◆ **How to complete this task**
Of all the entries below, only the lines from the one with "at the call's" up to and including the one with "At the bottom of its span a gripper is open" are to be duplicated exactly.

◆ **Dataset records**
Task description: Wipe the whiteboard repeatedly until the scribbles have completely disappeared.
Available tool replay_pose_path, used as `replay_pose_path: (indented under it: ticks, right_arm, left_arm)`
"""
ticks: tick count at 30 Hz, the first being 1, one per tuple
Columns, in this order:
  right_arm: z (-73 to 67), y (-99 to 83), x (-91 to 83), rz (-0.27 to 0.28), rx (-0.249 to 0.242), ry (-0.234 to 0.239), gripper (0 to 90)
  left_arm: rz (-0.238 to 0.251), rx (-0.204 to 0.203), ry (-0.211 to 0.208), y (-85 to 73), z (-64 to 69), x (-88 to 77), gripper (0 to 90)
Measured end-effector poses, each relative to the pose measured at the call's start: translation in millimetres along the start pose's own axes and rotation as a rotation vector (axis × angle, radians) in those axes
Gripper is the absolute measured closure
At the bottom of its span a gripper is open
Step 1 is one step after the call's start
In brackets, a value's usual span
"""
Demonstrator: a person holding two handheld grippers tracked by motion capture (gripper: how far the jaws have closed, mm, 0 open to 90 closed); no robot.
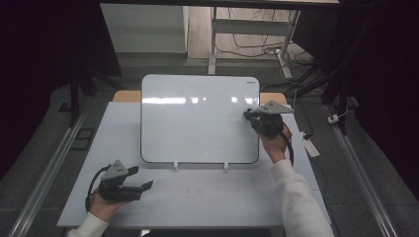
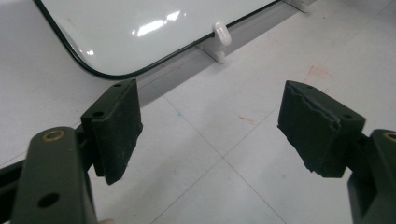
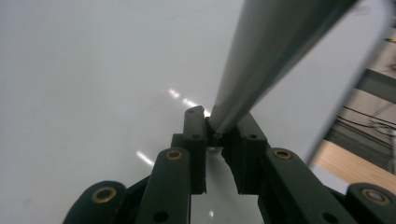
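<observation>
The left tongs (image 1: 143, 186) lie low near the front edge of the tabletop (image 1: 207, 202), held in the left hand (image 1: 104, 205), whose white sleeve comes in at that same edge. They point level along the tabletop, jaws standing wide apart with nothing between them; the left gripper view shows both black pads (image 2: 119, 123) bare. The right forearm, in a white sleeve, reaches farther back over the tabletop, where the right hand (image 1: 275, 143) holds the right tongs (image 1: 247, 114) raised. Their jaws are closed on a grey pen (image 3: 261, 60).
</observation>
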State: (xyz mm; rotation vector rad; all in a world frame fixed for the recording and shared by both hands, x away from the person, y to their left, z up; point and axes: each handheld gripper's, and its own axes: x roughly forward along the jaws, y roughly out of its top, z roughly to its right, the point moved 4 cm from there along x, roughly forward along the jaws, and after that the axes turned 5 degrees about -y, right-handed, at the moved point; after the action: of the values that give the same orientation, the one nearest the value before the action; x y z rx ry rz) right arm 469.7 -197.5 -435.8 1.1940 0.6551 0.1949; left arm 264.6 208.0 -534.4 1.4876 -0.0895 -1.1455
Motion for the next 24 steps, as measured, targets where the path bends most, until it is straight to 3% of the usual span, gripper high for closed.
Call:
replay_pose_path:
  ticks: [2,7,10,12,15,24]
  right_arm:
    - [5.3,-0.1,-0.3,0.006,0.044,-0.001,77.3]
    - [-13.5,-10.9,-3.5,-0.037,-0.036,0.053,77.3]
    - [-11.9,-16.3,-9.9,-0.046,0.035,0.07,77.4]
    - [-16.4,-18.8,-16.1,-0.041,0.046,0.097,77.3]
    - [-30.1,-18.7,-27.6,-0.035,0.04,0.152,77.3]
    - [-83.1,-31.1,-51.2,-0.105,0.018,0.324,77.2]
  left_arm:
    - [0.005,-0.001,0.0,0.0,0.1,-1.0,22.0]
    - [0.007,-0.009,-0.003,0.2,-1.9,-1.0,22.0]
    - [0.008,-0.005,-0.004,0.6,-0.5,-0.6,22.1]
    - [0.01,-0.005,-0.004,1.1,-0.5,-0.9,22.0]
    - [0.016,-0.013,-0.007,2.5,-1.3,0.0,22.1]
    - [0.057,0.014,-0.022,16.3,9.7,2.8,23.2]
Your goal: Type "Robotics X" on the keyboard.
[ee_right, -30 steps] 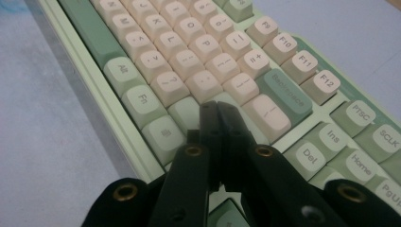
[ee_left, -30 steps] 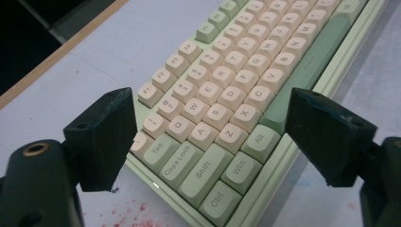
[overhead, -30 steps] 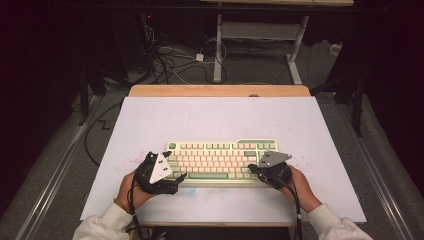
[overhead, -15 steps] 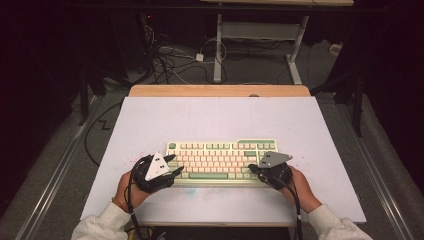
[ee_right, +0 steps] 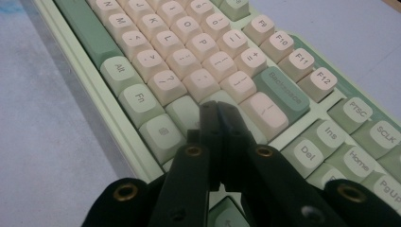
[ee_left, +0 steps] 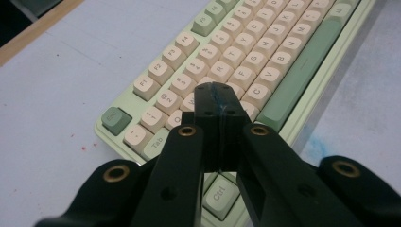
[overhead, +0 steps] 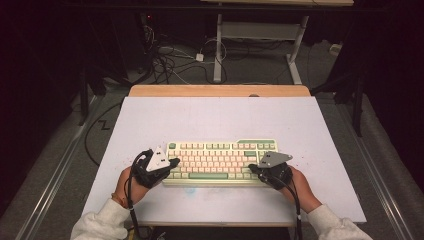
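Since the earlier frame my left tongs (overhead: 172, 162) have just been closing, nothing between the jaws, and edged onto the keyboard's (overhead: 220, 160) left end; my right tongs (overhead: 254, 169) have kept still.

High view: the keyboard lies flat at mid-desk (overhead: 215, 120), near my edge, one pair of tongs at each end.

Left gripper view: left tongs (ee_left: 218, 90) fully closed, empty, tips over the left keys.

Right gripper view: right tongs (ee_right: 216, 108) closed, empty, over the keys near Backspace (ee_right: 282, 92).

Judgement: rigid, moderately heavy, smooth plastic case; keycaps may pop off. Grip the case's end edges, not the keys.
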The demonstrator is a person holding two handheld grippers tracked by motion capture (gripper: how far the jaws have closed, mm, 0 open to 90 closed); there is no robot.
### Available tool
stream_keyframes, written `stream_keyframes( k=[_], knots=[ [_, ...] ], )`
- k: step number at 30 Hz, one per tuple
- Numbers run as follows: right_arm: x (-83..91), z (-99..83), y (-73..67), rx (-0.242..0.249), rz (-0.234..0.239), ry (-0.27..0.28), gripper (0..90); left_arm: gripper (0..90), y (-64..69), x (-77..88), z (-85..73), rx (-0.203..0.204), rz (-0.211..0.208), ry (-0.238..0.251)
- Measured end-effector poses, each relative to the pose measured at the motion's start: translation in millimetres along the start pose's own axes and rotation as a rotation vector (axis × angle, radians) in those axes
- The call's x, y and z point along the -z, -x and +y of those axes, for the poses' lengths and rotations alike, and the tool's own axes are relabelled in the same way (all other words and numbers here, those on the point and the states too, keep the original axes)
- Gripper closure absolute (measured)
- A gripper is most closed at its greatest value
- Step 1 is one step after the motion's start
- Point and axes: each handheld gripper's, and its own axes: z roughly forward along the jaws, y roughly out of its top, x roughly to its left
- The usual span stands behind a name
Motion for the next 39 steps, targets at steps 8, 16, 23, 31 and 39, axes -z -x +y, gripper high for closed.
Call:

◆ **Task result**
Measured end-effector poses, each relative to the pose measured at the call's start: translation in millimetres along the start pose's own axes and rotation as a rotation vector (axis × angle, radians) in those axes
Gripper is the absolute measured closure
At the bottom of its span a gripper is open

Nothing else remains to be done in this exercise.